La magie du ficus : souvenirs du Sénégal, 1966-1988

Recension rédigée par Yves Boulvert


 

Dans cet ouvrage, notre consœur, Antoinette Maux-Robert, née Maux, relate ses souvenirs de vingt-deux années à Dakar au Sénégal, entre 1966 et 1988. Ayant passé une partie de sa prime jeunesse en Chine, dont son père était considéré comme un expert en économie, elle ne fut pas dépaysée par l’expatriation, même si « s’expatrier, c’est se lancer dans l’inconnu ». Épouse d’un cadre supérieur dans l’industrie, en lien avec une famille nombreuse de part et d’autre, ainsi qu’avec de multiples amis et relations : professionnelles, diplomatiques, militaires et religieuses, elle n’eut pas à souffrir de l’isolement.

Dans sa belle propriété dakaroise, à l’ombre d’un ficus, « l’âme du jardin, mon génie tutélaire », elle sait chaque samedi recevoir le « Tout-Dakar », s’instruisant par ce biais sur des sujets très variés.  Ainsi celui de « Jeunes filles en péril » se retrouvant lâchées seules ; de même, celui des « Jeunes gens aventureux », globe-trotters ou effectuant leur service en coopération. Ceux-ci pouvaient être pris de « coups de folie passagère » : « le quart d’heure colonial ».

Certains voyageurs plus exceptionnels furent emmenés en « expéditions » (en « excursions » dirions-nous plutôt) : Saint -Louis, le Djoudj, le Sine-Saloum, le Niokolo-Koba ou le pays Dogon. Trop souvent encore, l’on n’accrochait pas de ceinture de sécurité dans les véhicules, ou l’on se lançait sans expérience sur « la tôle ondulée ». Certains voyages furent tragiques. Son époux se retrouva paraplégique à 31 ans et plus tard, elle perdit son fils de 24 ans dans un accident de la route.

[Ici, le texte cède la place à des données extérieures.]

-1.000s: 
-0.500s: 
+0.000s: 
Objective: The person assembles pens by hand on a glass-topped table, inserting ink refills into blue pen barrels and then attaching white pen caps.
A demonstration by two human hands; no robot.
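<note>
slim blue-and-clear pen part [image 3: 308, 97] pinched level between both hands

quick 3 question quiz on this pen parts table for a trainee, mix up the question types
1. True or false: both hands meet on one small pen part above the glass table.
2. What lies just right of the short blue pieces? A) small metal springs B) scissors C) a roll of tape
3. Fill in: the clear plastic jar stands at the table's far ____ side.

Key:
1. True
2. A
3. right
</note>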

Apparemment privilégiée par sa position sociale à Dakar, l’auteur put pratiquer de multiples sports : natation, voile, tennis, hippisme, golf ... tout en se cultivant : soirées théâtrales ou musicales, sans oublier la lecture. Femme au foyer ayant dû abandonner à vingt ans ses études de langues pour se marier, elle sut s’occuper. Même s’il « n’était pas évident de se lier avec des Sénégalaises », elle créa le « thé des dames sénégalaises ». Après avoir organisé le Noël des enfants malades à l’hôpital, elle participa à la création d’une Association ayant pour objectif d’apporter un soutien scolaire aux enfants hospitalisés et en devint la Secrétaire générale : « La plus grande aventure de mes années dakaroises ».

Ce récit est une curiosité car, dans leurs souvenirs, les expatriés traitent essentiellement de leurs expériences professionnelles, ainsi que de leurs expéditions en pleine brousse, jalonnées de rencontres imprévues ou de divers incidents de parcours, parfois comiques, mais aussi, hélas, tragiques. Rappelons qu’il y a cinquante Afriques et que le Sénégal n’en est pas toujours représentatif. Dans ce récit personnel, rares sont les allusions à l’évolution politique de ce pays ; relevons cependant vers 1990, une phrase inquiétante, voire prémonitoire : « Les jeunes bacheliers ... n’avaient plus qu’une idée en tête : aller étudier en Europe ou aux USA, pour échapper à l’Université de Dakar, dont le niveau ne cessait de baisser » !

C’est donc une tranche de vie personnelle que ce livre relate dans une Afrique vue selon un prisme particulier : celui des expatriés considérés comme favorisés dans des pays émergents mais aussi témoins d’une époque, d’un monde en évolution. Antoinette Maux-Robert marquée par de douloureuses épreuves personnelles, a su se mettre au service d’autrui et donner un vrai sens humain à sa vie dakaroise, grâce à son charisme personnel et à « la magie du ficus ».